» Task brief:
From the first line of the listing, copy each line exactly until you have included the line with "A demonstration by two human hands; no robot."; leave out the pictures.

» Collected data:
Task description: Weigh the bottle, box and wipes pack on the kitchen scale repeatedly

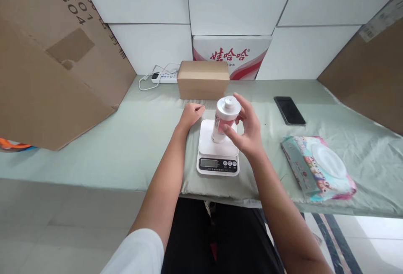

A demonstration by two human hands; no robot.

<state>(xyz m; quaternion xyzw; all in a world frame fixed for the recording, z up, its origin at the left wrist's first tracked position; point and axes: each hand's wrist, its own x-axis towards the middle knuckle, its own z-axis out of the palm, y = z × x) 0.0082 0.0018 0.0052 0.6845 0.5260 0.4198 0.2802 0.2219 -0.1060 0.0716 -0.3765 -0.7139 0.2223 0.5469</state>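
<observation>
A white bottle [224, 118] with a wide white cap stands on the platform of a white digital kitchen scale [218, 152] near the table's front edge. My right hand [247, 129] is wrapped around the bottle's right side, fingers on its body and near the cap. To the left of the scale, my left hand [190, 114] rests on the pale green cloth with its fingers curled in, holding nothing.
A small cardboard box [203, 79] sits behind the scale, in front of a red-and-white carton [233, 56]. A black phone [289, 110] and a pack of wet wipes [317, 167] lie to the right. Large cardboard boxes [53, 64] flank both sides. A power strip [163, 76] lies at the back.
</observation>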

» Result of this task:
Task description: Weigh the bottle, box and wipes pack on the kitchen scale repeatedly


A demonstration by two human hands; no robot.

This completes the output.